Output every line of the data exactly as it appears.

───

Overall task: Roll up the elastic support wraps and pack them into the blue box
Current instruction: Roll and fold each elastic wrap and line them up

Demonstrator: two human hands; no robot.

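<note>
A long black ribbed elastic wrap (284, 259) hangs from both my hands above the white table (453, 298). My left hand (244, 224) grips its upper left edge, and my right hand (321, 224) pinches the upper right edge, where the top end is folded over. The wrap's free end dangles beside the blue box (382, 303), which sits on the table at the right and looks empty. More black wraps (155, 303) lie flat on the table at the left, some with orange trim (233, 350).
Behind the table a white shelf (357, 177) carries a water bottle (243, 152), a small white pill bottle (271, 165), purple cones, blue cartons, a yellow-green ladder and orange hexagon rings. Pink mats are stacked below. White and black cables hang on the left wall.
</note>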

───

--- ANSWER TO THIS TASK ---
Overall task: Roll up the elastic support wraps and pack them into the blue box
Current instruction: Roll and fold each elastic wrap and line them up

Demonstrator: two human hands; no robot.

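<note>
A long black ribbed elastic wrap (284, 259) hangs from both my hands above the white table (453, 298). My left hand (244, 224) grips its upper left edge, and my right hand (321, 224) pinches the upper right edge, where the top end is folded over. The wrap's free end dangles beside the blue box (382, 303), which sits on the table at the right and looks empty. More black wraps (155, 303) lie flat on the table at the left, some with orange trim (233, 350).
Behind the table a white shelf (357, 177) carries a water bottle (243, 152), a small white pill bottle (271, 165), purple cones, blue cartons, a yellow-green ladder and orange hexagon rings. Pink mats are stacked below. White and black cables hang on the left wall.
</note>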

That's the full output for the exercise.